Отправляясь домой, мы с Аугустой взяли экипаж. Когда мы очутились в темноте, я счел своим долгом заключить в объятия и осыпать поцелуями свою жену, потому что всегда поступал так в подобных ситуациях и боялся, что, если не сделаю этого сейчас, она может подумать, что в наших отношениях что-то изменилось. А в них ничего не изменилось – вино кричало также и об этом. Она вышла за Дзено Козини, и вот, пожалуйста, он при ней, точно такой же, как раньше. И совершенно неважно, что сегодня он обладал еще и другими женщинами: чтобы сделать мне приятное, вино удвоило их число, добавив туда не то Аду, не то Альберту – сам толком не знаю.
Помню, что, уже засыпая, я вдруг увидел перед собой на мгновение мраморное лицо Коплера, покоившегося на своем смертном ложе. Казалось, оно требовало, чтобы ему воздали должное, а должен я был ему слезы, которые сам обещал. Но он снова так ничего и не получил, потому что я провалился в сон. Правда, я успел извиниться перед призраком: «Потерпи еще чуть-чуть. Скоро я вернусь». Но я так к нему и не вернулся, потому что не пошел даже на похороны. У нас было столько дел дома, а у меня еще и вне дома, что для него времени не нашлось. Порой о нем заговаривали, но только чтобы посмеяться, вспоминая, как выпитое мною вино заставило его столько раз умереть и воскреснуть. Он даже вошел у нас в поговорку: когда газеты, как это часто бывает, сообщают о чьей-то смерти, а потом печатают опровержения, мы говорим: «Бедный Коплер!»
На следующее утро я поднялся с легкой головной болью. Беспокоила меня немного и боль в боку, наверное, потому, что пока длилось действие вина, я ее не замечал и успел от нее отвыкнуть. Но тяжести на душе я не чувствовал. Мое благодушное настроение еще более укрепилось, когда Аугуста сказала, что если б не я, было бы просто ужасно: пока не пришел я, ей казалось, что она не на свадебном пиру, а на поминках. Следовательно, я мог не стыдиться своего поведения. Но потом я обнаружил, что была все-таки одна вещь, которую мне так и не простили: это тот наглый взгляд, которым я пронзил Аду.
Когда вечером следующего дня мы снова встретились, Ада протянула мне руку с беспокойством, отчего беспокойство, которое испытывал я, еще более усилилось.
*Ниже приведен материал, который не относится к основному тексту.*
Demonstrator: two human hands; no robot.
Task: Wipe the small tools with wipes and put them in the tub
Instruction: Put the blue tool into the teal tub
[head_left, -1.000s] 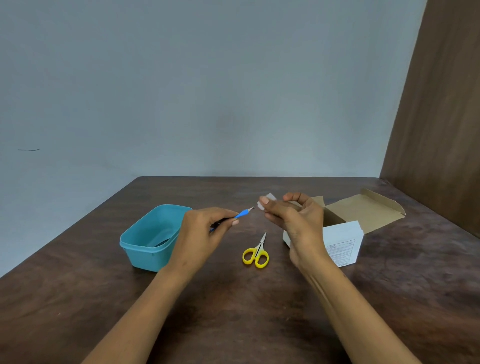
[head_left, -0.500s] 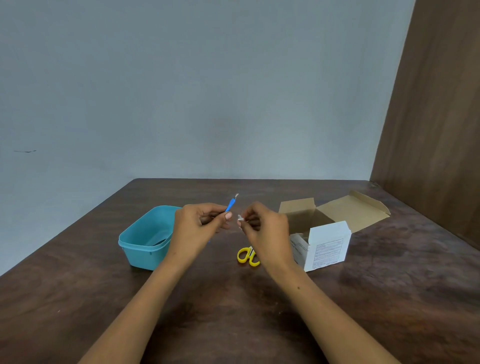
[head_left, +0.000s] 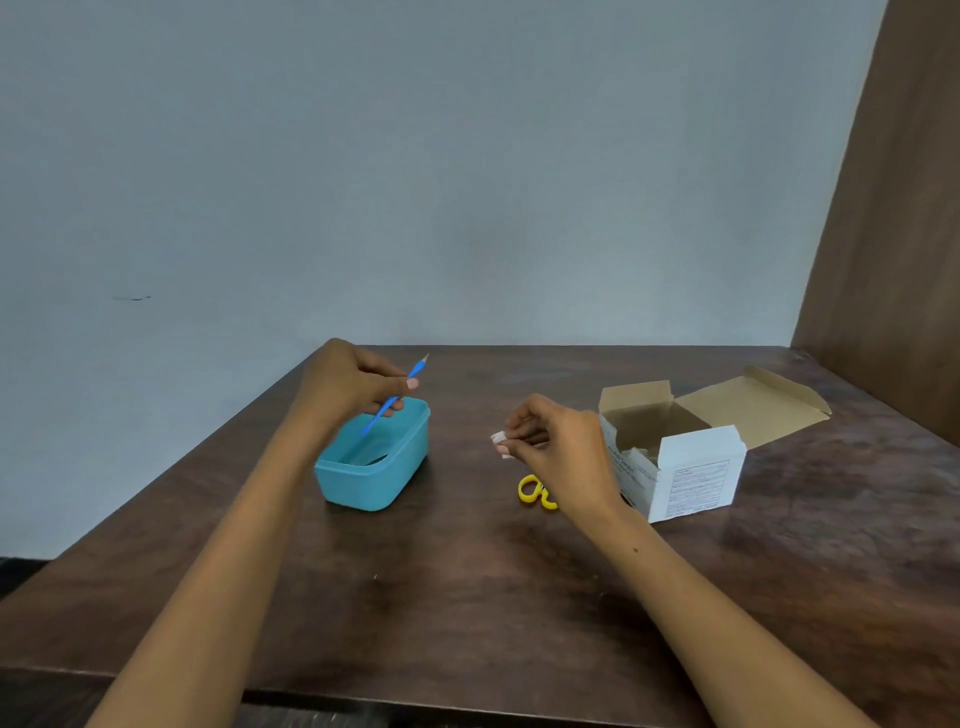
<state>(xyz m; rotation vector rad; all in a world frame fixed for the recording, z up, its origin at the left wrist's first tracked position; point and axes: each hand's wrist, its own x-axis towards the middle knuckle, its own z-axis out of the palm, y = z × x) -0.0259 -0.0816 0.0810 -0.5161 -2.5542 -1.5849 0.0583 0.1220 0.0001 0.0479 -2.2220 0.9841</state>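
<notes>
My left hand (head_left: 353, 384) pinches a thin blue tool (head_left: 418, 370) with a metal tip, tilted, directly above the teal tub (head_left: 374, 483). The tool's lower end points down into the tub. Something dark lies on the tub's floor. My right hand (head_left: 561, 441) is to the right of the tub and pinches a small folded white wipe (head_left: 500, 440) at its fingertips. Yellow-handled scissors (head_left: 531, 489) lie on the table under my right wrist, with their blades hidden.
An open white cardboard box (head_left: 696, 473) with raised brown flaps stands right of my right hand, with white packets inside. The dark wooden table (head_left: 467, 582) meets a grey wall at the back and a brown panel (head_left: 893, 234) at the right.
My left hand has carried the blue tool left from the table's middle to above the tub. My right hand, with the wipe, has drawn apart from it to the right.
</notes>
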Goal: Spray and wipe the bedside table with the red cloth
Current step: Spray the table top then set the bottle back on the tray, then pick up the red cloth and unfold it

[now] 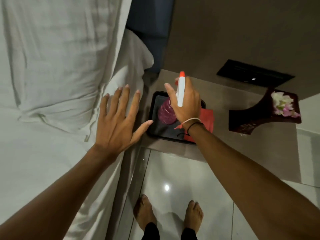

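My right hand (187, 103) grips the neck of a spray bottle (181, 91) with a white head, an orange nozzle and a pink body, held over a black tray (152, 118) on the brown bedside table (233, 149). A red cloth (207, 120) lies on the table, partly under my right wrist and touching the tray's right side. My left hand (117, 118) hovers flat with fingers spread over the edge of the white bed, holding nothing.
A white pillow and sheet (52, 75) fill the left. A dark wooden dish with flowers (265, 115) stands on the table's right part. A black panel (254, 73) sits on the wall behind. Glossy floor tiles and my bare feet (168, 213) are below.
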Demonstrator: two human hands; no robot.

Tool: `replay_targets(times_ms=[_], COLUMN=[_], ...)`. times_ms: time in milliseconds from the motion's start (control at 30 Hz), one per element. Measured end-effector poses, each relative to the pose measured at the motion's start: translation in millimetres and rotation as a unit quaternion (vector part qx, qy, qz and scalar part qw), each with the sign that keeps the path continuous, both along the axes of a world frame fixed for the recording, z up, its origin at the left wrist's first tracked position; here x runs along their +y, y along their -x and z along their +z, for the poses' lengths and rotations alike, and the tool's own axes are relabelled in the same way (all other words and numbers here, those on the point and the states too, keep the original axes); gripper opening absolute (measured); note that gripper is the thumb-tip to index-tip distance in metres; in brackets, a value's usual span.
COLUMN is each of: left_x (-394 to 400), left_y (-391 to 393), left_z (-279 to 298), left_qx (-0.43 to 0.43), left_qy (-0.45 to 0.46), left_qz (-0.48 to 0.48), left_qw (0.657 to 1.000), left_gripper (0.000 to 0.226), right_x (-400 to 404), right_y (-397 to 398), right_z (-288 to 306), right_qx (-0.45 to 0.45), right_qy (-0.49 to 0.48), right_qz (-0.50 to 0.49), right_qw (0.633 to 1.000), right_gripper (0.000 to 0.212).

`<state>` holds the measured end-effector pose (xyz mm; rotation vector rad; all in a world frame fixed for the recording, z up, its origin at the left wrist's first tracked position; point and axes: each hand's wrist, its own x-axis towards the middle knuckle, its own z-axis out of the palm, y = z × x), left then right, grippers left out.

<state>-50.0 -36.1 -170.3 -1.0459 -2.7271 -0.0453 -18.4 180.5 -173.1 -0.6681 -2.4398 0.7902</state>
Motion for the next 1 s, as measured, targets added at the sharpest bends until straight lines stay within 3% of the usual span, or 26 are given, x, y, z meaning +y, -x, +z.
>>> replay_targets(times_ms=[133, 300, 400, 500, 667, 800, 933, 1000], left_x=[0, 13, 40, 79, 153, 198, 225, 234], left_y=[-5, -31, -54, -71, -85, -88, -77, -71], left_z=[-6, -12, -17, -24, -57, -86, -99, -101], left_qx=[-0.014, -0.069, -0.166, -0.309, -0.485, -0.531, -0.520, -0.536], left_qy=[-0.003, -0.008, -0.028, -0.059, -0.138, -0.147, -0.206, -0.238], left_qz=[-0.005, -0.008, -0.033, -0.037, 0.035, 0.106, 0.187, 0.240], left_qw=[1.000, 0.998, 0.985, 0.948, 0.863, 0.828, 0.808, 0.774], left_gripper=[0.083, 0.080, 0.075, 0.070, 0.055, 0.051, 0.050, 0.048], right_x=[0, 28, 50, 73, 105, 114, 114, 115], right_y=[7, -38, -85, -122, -137, -132, -130, -132], right_z=[-11, -37, -57, -77, -100, -112, -112, -111], right_qx=[-0.008, -0.049, -0.066, -0.058, -0.084, -0.137, -0.111, -0.097], right_qy=[0.033, 0.125, 0.143, 0.186, 0.365, 0.405, 0.454, 0.482], right_qz=[0.019, 0.073, 0.022, -0.092, -0.209, -0.184, -0.167, -0.169], right_qw=[0.999, 0.988, 0.987, 0.977, 0.903, 0.885, 0.868, 0.854], right_gripper=[0.056, 0.084, 0.077, 0.056, 0.042, 0.034, 0.034, 0.036])
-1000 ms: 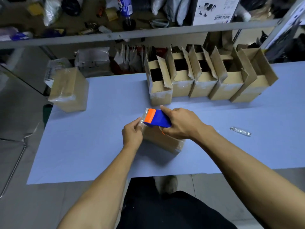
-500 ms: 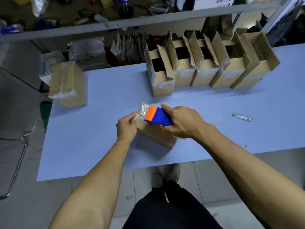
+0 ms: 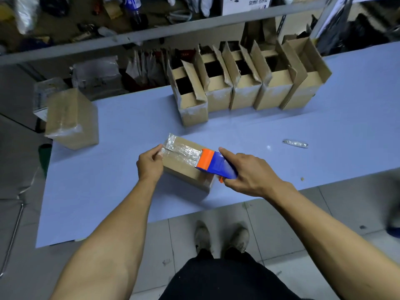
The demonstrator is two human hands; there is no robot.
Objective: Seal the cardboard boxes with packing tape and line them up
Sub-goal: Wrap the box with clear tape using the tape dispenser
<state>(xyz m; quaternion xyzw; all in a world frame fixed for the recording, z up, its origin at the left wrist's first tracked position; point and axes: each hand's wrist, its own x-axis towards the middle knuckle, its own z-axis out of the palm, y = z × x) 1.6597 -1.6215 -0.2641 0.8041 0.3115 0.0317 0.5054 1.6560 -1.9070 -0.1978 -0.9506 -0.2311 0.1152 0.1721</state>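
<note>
My right hand (image 3: 249,172) grips the dispenser (image 3: 214,164), laying tape along the box (image 3: 184,169); my left hand (image 3: 150,164) pinches the tape end (image 3: 171,140), anchoring it.

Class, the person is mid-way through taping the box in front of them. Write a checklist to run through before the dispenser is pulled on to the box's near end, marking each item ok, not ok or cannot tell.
1. Left hand steadies the box at its left end: ok.
2. Right hand grips the dispenser: ok.
3. Tape already laid from the far end lies along the top: ok.
4. Tape covers the flap seam: cannot tell.
5. Table is bare on the near side of the box: ok.
6. Five boxes in the back row sealed on top: not ok, flaps open.
</note>
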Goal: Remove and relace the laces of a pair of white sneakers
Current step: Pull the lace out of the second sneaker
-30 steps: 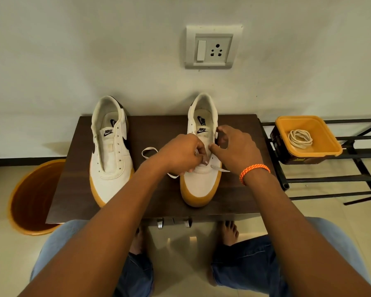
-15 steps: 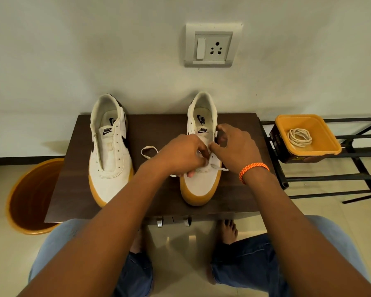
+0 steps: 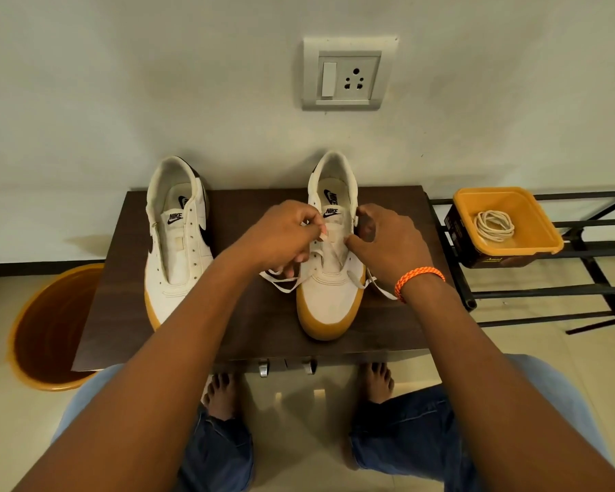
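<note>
Two white sneakers with tan soles stand on a dark wooden table (image 3: 249,324), toes toward me. The left sneaker (image 3: 178,243) has no lace in its eyelets. The right sneaker (image 3: 329,278) carries a flat white lace (image 3: 281,280) through its lower eyelets, with loose ends trailing off both sides. My left hand (image 3: 281,236) pinches the lace at the sneaker's left eyelet row, near the tongue. My right hand (image 3: 384,239), an orange band on its wrist, pinches the lace at the right eyelet row.
A yellow tub (image 3: 533,221) holding a coiled white lace (image 3: 494,225) rests on a black metal rack (image 3: 590,264) to the right. An orange bucket (image 3: 47,328) stands on the floor at the left. A wall socket (image 3: 348,78) is above. My bare feet are under the table.
Both hands have moved up the right sneaker from the toe-end eyelets toward the tongue. The loose lace ends now lie lower beside the toe on both sides.
</note>
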Demonstrator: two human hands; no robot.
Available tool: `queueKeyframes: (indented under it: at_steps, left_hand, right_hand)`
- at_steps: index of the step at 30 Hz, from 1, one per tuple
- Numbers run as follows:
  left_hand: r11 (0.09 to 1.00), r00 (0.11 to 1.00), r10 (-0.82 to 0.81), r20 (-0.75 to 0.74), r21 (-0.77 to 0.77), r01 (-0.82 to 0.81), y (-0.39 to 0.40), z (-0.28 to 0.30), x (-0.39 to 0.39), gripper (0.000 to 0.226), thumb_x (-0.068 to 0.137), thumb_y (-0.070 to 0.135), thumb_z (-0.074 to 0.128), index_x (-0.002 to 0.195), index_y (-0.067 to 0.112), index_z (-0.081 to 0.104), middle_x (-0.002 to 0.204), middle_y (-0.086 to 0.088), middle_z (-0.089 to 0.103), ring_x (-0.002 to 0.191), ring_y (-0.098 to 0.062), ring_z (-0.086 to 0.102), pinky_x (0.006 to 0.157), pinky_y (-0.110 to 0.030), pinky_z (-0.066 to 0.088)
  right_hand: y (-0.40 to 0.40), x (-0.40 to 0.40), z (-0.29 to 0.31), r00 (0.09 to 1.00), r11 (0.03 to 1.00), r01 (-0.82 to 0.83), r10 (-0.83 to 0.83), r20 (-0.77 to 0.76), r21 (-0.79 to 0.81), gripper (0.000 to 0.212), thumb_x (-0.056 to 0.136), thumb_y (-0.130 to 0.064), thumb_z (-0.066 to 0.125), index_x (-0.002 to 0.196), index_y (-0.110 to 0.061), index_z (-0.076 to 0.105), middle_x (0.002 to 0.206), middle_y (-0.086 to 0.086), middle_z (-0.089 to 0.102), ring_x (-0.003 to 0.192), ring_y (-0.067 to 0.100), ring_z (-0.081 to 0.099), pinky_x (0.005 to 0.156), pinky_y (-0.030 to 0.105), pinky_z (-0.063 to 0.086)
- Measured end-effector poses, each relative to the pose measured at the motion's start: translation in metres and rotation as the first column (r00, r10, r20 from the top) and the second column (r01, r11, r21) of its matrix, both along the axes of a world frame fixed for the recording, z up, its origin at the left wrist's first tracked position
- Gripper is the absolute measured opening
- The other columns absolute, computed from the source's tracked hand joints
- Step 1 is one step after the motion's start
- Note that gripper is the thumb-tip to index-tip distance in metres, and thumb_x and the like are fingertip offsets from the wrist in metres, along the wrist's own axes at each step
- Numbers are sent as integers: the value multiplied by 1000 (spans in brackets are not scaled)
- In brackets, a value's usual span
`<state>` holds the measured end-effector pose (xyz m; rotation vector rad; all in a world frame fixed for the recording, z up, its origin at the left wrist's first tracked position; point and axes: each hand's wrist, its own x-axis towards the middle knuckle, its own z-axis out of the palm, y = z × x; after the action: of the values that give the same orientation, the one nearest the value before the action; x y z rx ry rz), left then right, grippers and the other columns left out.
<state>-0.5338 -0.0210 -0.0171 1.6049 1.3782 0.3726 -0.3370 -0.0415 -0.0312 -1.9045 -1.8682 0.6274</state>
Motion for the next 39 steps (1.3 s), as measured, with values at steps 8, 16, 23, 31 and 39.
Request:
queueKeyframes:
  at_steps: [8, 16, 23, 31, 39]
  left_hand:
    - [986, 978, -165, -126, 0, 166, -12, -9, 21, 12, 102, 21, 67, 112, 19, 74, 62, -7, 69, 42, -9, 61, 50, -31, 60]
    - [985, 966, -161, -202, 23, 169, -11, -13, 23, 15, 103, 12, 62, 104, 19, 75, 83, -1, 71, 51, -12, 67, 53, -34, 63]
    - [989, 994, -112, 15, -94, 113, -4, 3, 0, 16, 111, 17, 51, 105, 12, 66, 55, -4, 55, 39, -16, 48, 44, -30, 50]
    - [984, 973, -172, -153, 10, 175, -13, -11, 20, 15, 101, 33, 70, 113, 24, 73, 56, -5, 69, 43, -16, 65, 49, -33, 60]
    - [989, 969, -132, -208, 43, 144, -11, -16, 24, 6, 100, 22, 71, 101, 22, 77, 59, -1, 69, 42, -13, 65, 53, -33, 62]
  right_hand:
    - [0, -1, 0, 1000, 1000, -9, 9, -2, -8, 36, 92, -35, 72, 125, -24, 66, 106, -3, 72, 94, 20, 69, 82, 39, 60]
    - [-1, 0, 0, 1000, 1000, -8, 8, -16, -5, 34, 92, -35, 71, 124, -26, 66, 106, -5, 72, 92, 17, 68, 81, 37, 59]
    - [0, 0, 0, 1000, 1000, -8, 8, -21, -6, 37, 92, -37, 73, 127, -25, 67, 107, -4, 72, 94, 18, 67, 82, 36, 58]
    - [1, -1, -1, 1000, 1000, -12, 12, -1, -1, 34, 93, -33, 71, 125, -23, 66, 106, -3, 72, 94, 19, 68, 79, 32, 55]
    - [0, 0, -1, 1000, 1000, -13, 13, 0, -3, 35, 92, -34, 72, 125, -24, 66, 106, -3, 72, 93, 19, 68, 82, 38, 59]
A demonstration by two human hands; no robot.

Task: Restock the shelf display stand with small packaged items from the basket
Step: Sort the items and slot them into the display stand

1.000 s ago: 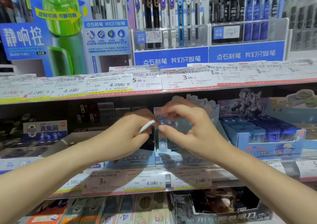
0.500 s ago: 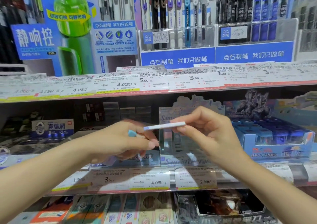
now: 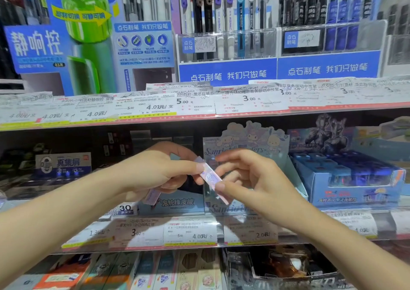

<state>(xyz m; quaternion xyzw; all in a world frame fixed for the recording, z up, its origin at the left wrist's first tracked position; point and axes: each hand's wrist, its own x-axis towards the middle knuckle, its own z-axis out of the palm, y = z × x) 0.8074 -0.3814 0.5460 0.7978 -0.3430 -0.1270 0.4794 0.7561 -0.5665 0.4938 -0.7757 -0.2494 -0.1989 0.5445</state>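
L hand & R hand both pinching small pink packet, w/ display stand behind

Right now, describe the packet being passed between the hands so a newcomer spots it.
Start at the pastel cartoon-character display stand on the middle shelf. Before it, the left hand and right hand pinch one small packet: flat, pinkish-lilac, tilted, held clear of the boxed stock.

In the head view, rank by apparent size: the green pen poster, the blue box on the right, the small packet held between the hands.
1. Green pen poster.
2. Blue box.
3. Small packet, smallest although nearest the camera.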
Правда, может быть, дело было в том, что на совести у нее лежало ее бегство – в высшей степени невежливое! Но и тот мой взгляд тоже был, конечно, грубым поступком. Я точно помнил, как я на нее смотрел, и понимал, что человеку, пронзенному таким взглядом, будет нелегко его забыть. Нужно было исправить содеянное с помощью безукоризненно братского отношения.